(Description of the task) Using the listing below, select the lines with the word "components" and copy them.

(Task input)
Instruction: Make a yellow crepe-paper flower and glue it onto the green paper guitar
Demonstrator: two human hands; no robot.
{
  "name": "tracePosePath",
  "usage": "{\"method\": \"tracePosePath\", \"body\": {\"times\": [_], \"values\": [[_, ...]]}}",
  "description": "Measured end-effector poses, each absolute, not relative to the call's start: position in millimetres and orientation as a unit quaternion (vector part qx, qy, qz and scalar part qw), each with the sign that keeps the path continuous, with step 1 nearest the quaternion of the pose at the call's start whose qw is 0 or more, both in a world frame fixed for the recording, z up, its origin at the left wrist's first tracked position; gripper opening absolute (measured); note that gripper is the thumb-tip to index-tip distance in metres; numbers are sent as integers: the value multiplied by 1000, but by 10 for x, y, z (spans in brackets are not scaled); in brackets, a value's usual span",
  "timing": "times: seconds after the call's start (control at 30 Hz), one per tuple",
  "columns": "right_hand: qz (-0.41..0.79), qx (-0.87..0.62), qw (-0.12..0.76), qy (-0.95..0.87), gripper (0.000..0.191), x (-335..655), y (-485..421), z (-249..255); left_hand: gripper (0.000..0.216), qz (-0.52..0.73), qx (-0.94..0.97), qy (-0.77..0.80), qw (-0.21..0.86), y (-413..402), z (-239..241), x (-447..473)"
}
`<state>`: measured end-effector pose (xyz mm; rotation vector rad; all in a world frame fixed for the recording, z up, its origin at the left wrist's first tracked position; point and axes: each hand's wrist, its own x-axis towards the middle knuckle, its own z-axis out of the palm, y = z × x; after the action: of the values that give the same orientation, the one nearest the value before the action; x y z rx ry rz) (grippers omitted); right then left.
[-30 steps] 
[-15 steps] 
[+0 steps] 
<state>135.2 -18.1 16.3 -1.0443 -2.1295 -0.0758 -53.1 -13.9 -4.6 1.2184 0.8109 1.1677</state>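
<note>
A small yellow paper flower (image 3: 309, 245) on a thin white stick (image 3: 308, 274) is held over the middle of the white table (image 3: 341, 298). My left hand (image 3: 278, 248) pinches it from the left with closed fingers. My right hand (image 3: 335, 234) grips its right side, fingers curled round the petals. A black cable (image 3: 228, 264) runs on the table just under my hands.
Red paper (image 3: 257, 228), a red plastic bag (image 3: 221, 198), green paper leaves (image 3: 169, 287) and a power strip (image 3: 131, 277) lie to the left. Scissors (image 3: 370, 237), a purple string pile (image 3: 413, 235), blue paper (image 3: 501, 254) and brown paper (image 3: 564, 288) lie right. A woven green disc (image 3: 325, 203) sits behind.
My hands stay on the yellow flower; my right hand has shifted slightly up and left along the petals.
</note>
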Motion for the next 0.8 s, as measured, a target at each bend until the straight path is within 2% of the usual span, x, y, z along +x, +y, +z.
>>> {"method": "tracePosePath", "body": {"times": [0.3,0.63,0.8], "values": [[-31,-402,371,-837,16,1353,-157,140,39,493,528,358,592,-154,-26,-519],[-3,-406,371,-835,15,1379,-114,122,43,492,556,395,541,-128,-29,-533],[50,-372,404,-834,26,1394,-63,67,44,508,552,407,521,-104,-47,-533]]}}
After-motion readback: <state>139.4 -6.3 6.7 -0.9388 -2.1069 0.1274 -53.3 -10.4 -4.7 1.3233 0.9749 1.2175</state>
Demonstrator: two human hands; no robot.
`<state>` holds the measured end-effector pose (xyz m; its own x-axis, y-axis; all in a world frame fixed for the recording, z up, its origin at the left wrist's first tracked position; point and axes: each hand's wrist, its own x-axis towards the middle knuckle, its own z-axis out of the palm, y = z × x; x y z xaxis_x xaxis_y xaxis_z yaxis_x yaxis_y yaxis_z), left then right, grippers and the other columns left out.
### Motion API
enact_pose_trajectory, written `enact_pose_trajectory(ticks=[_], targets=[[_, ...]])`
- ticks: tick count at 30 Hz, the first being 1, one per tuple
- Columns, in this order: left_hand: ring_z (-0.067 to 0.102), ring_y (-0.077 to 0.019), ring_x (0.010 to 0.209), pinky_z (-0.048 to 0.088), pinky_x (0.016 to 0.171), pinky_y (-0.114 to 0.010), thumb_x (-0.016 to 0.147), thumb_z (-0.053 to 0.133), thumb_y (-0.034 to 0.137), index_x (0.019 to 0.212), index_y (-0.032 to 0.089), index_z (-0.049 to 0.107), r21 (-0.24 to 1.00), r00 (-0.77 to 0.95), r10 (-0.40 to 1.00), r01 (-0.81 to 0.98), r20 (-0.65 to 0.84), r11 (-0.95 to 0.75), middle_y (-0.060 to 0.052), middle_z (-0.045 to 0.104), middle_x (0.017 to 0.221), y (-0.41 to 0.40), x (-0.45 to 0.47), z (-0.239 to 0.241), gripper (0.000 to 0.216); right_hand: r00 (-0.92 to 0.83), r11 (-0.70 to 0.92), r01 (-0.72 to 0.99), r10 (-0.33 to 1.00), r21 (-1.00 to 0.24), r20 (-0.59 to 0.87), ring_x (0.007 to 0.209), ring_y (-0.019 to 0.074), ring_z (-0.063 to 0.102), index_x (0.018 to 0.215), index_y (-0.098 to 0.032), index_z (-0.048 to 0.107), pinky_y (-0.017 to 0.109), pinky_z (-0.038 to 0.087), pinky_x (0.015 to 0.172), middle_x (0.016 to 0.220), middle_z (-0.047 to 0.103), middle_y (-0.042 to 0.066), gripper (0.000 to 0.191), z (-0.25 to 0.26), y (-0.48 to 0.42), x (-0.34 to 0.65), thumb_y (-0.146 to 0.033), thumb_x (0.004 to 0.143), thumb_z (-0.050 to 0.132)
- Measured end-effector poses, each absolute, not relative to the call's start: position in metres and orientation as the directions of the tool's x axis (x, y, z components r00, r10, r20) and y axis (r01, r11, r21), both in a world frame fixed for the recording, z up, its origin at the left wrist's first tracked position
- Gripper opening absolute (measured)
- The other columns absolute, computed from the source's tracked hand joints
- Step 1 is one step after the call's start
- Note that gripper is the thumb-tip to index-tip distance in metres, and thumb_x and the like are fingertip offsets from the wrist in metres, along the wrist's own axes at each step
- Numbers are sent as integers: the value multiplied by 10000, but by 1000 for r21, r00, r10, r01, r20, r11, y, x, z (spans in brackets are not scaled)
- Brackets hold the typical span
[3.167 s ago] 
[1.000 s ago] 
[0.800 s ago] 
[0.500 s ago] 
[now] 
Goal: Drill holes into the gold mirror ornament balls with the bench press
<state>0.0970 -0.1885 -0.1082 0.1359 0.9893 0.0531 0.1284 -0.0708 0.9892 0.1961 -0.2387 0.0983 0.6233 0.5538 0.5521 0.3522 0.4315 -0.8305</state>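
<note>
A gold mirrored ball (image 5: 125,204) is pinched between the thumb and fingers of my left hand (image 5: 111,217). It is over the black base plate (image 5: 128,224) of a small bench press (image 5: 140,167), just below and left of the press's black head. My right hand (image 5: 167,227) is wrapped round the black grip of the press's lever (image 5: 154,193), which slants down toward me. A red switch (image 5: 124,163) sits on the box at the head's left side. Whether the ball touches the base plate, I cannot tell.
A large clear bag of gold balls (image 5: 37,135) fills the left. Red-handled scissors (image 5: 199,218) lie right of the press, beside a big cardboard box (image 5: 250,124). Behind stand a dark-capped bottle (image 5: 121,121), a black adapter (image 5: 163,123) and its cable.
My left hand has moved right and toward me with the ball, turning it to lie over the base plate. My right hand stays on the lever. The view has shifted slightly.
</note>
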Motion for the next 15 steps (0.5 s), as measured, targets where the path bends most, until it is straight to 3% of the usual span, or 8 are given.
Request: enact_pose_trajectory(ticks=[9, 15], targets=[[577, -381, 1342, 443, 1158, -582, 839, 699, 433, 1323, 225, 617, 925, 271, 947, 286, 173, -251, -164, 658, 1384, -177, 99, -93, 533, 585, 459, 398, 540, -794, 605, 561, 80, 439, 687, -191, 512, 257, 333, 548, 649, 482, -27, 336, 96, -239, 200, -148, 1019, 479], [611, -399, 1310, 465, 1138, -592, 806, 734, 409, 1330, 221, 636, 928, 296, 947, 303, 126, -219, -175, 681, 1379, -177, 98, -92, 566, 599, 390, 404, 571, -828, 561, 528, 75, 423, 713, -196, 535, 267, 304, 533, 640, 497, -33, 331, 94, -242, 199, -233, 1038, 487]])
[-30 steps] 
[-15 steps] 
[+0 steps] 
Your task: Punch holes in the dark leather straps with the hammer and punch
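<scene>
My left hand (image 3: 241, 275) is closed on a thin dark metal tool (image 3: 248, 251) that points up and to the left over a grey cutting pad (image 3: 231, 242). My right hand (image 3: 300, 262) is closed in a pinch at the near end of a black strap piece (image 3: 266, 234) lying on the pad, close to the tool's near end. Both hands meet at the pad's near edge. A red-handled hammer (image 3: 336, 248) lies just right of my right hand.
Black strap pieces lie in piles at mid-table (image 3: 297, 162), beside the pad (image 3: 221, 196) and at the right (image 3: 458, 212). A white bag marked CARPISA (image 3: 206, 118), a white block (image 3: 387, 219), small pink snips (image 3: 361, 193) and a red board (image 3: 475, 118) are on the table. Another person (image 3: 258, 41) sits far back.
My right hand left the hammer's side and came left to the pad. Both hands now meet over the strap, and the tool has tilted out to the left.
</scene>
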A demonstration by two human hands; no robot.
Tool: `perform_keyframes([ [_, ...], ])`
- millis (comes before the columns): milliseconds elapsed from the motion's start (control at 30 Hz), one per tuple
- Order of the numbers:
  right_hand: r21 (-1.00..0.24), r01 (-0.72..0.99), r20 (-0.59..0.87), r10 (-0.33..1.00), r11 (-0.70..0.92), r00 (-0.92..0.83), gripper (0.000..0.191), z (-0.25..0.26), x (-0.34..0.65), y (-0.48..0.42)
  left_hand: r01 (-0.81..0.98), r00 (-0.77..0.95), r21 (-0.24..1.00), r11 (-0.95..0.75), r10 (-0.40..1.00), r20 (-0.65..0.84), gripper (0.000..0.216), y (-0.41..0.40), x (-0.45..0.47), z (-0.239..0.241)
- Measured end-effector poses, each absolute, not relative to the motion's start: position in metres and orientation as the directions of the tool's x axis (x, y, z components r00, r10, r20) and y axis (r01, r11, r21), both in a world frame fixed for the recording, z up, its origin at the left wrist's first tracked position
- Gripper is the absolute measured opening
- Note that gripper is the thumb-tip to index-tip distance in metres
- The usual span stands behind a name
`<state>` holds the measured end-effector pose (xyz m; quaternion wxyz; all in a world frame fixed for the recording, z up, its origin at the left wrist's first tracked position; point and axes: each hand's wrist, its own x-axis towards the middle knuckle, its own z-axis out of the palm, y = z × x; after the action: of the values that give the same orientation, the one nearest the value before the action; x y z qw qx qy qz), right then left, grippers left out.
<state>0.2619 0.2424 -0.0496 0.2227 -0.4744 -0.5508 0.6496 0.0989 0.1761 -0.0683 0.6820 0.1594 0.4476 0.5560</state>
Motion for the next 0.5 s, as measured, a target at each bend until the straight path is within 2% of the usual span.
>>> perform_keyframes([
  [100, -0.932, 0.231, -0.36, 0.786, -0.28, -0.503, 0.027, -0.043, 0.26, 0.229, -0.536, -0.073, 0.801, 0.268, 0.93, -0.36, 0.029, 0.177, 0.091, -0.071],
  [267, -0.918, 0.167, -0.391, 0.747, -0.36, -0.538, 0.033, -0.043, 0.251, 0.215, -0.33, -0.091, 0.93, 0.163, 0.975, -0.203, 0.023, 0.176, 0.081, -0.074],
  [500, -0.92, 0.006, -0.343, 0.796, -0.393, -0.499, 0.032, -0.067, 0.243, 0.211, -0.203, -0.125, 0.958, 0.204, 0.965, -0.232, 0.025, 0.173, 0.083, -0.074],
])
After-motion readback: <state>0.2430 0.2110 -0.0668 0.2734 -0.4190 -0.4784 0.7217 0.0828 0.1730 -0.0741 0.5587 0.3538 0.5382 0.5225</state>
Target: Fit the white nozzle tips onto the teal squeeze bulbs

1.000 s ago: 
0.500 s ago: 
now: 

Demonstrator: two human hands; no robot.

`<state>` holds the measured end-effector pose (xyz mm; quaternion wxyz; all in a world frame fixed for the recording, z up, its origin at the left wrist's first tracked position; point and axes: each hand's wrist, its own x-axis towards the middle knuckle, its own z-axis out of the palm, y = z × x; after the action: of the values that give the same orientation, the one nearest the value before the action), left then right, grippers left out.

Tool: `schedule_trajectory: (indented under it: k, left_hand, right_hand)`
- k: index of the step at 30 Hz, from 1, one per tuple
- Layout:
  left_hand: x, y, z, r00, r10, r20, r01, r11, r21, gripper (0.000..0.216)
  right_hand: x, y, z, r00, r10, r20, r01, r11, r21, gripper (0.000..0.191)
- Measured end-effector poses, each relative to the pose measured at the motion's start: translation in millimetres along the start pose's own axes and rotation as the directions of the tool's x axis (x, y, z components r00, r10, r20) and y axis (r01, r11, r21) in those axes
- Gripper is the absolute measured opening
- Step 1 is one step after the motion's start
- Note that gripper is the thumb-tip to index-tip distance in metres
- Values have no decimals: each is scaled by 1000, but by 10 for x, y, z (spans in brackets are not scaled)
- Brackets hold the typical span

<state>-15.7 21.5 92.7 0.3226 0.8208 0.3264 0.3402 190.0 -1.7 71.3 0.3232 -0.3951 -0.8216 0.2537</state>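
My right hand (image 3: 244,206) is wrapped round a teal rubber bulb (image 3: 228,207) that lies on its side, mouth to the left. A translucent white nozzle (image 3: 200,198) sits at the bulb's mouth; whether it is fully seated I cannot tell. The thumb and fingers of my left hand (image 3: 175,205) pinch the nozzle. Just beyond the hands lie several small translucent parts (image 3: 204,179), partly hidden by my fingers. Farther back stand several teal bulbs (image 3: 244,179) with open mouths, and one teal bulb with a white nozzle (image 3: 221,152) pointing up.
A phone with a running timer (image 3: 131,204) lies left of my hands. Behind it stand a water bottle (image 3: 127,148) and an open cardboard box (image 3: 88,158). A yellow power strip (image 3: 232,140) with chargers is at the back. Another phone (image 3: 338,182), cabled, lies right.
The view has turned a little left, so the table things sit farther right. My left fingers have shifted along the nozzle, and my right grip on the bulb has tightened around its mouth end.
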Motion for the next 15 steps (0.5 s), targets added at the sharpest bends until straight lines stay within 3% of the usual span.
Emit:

(Response)
- Measured end-effector poses, each absolute, not relative to the call's start: position in metres and orientation as the directions of the tool's x axis (x, y, z components r00, r10, r20) and y axis (r01, r11, r21), both in a world frame fixed for the recording, z up, its origin at the left wrist's first tracked position
- Measured end-effector poses, each absolute, not relative to the motion's start: position in metres and orientation as the directions of the tool's x axis (x, y, z components r00, r10, r20) and y axis (r01, r11, r21), both in a world frame fixed for the recording, z up, its origin at the left wrist's first tracked position
- Measured end-effector poses, each relative to the pose measured at the motion's start: translation in millimetres along the start pose's own axes and rotation as the directions of the tool's x axis (x, y, z components r00, r10, r20) and y axis (r01, r11, r21) in those axes

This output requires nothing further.